----- Material provided -----
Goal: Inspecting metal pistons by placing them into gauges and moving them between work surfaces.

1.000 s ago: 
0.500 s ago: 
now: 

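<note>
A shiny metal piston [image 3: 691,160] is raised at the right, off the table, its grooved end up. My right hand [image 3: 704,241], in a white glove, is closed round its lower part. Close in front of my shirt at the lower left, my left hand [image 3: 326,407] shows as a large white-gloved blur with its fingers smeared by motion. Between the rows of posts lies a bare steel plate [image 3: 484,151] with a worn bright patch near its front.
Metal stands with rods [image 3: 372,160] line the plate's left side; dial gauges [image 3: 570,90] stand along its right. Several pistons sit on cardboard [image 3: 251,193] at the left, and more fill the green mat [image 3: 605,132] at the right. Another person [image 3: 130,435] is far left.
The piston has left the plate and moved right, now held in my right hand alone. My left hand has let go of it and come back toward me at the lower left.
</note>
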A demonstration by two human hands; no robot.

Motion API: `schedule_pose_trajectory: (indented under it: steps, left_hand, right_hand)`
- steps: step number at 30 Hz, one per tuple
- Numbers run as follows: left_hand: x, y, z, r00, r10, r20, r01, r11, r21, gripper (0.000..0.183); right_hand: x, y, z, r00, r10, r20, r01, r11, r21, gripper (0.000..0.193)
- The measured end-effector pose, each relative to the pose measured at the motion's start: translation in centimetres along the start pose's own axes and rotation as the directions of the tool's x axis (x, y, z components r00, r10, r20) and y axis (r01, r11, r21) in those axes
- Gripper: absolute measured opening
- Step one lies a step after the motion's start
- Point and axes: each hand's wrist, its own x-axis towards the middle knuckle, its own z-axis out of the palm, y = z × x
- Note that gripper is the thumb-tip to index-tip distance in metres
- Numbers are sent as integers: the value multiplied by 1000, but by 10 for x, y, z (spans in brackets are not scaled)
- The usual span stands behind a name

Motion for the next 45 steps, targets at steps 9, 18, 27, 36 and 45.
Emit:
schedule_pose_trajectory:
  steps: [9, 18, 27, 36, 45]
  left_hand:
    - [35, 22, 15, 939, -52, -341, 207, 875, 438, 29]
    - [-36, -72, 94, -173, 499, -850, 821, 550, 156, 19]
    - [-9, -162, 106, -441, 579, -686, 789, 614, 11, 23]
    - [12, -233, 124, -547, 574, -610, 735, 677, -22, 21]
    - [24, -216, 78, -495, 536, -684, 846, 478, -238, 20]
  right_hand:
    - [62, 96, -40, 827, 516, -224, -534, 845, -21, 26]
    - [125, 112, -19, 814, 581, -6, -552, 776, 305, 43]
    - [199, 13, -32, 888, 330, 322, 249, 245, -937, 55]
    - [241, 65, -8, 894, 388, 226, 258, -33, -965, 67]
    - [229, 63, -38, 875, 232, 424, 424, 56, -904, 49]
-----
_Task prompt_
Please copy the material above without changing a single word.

_Exercise result_
Goal: Inspecting metal pistons by placing them into gauges and moving them between work surfaces.

1.000 s ago: 
0.500 s ago: 
now: 

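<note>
A shiny metal piston [image 3: 691,160] is raised at the right, off the table, its grooved end up. My right hand [image 3: 704,241], in a white glove, is closed round its lower part. Close in front of my shirt at the lower left, my left hand [image 3: 326,407] shows as a large white-gloved blur with its fingers smeared by motion. Between the rows of posts lies a bare steel plate [image 3: 484,151] with a worn bright patch near its front.
Metal stands with rods [image 3: 372,160] line the plate's left side; dial gauges [image 3: 570,90] stand along its right. Several pistons sit on cardboard [image 3: 251,193] at the left, and more fill the green mat [image 3: 605,132] at the right. Another person [image 3: 130,435] is far left.
The piston has left the plate and moved right, now held in my right hand alone. My left hand has let go of it and come back toward me at the lower left.
</note>
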A demonstration by two human hands; no robot.

Motion API: `schedule_pose_trajectory: (indented under it: steps, left_hand, right_hand)`
- steps: step number at 30 Hz, one per tuple
- Numbers run as follows: left_hand: x, y, z, r00, r10, r20, r01, r11, r21, gripper (0.000..0.183); right_hand: x, y, z, r00, r10, r20, r01, r11, r21, gripper (0.000..0.193)
- The measured end-effector pose, each relative to the pose measured at the motion's start: translation in centimetres along the start pose's own axes and rotation as the directions of the tool's x axis (x, y, z components r00, r10, r20) and y axis (r01, r11, r21) in those axes
- Gripper: absolute measured opening
- Step one lies a step after the motion's start
- Point and axes: each hand's wrist, its own x-axis towards the middle knuckle, its own z-axis out of the palm, y = z × x
- Note that gripper is the thumb-tip to index-tip distance in metres
- Numbers are sent as integers: the value multiplied by 1000, but by 10 for x, y, z (spans in brackets are not scaled)
- The usual span stands behind a name

Motion for the next 45 steps, targets at steps 9, 18, 27, 36 and 45.
Emit:
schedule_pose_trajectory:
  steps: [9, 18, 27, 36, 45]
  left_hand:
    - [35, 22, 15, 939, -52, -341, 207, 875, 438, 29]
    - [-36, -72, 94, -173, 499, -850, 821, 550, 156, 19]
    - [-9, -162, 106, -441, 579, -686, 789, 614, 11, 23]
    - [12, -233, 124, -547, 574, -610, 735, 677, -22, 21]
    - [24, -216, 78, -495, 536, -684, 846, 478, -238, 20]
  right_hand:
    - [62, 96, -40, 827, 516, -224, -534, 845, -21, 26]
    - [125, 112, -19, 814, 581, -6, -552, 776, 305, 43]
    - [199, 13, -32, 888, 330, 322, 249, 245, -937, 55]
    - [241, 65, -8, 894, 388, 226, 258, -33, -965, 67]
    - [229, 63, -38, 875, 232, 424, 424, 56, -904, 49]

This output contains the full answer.